The "Wild West" of AI Infra is Over. Kubermatic is officially Kubernetes AI Conformant

November 11, 2025

For years, building AI infrastructure felt like the “Wild West”, with all the fragmented tools, proprietary stacks, and exploding costs. Today, that changes.

At KubeCon North America, the Cloud Native Computing Foundation (CNCF) officially launched the Kubernetes AI Conformance program. It is now the new global technical standard for how AI runs on Kubernetes.

We are incredibly proud to announce that Kubermatic is one of the very first platforms globally, and among the first in Europe, to be officially Kubernetes AI Conformant for Kubernetes v1.34.

What “AI Conformance” actually means

While ISO standards like ISO 42001 focus on management and governance, Kubernetes AI Conformance is purely technical. It defines the APIs, capabilities, and configurations a Kubernetes cluster must support to run AI/ML workloads efficiently and securely.

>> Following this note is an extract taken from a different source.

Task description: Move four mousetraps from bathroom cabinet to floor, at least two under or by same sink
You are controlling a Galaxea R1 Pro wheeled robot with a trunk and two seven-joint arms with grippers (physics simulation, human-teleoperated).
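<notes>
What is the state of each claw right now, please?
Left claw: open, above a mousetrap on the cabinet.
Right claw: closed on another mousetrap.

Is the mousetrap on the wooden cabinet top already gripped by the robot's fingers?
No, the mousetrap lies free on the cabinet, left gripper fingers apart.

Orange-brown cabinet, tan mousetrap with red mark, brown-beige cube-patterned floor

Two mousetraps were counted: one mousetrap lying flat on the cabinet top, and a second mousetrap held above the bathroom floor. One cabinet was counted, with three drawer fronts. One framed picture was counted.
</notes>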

In short: If a platform is “AI Conformant,” you can train and deploy models on it, and move them to another conformant cluster without rewriting anything. This means freedom from vendor lock-in and a clear path toward portable, sovereign, AI Infrastructure.

Kubermatic’s journey to becoming Kubernetes AI Conformant

To define the standard for “Kubernetes AI Conformance”, a dedicated “Working Group” was formed within the Kubernetes project, sponsored by the Architecture and Testing Special Interest Groups (SIGs). Kubermatic is proud to be an active member.

Since KubeCon Europe in London, the Working Group has worked intensively to identify the core technical pillars needed to address the unique challenges of AI workloads.

The outcome of this effort was a requirements catalog that every platform must meet to be considered Kubernetes AI Conformant.

Kubermatic already had most of the foundational pieces, but the conformance process pushed us to validate, document, and harden them to production-grade levels. Kubermatic KKP 2.29 delivers on every one of these mandatory requirements.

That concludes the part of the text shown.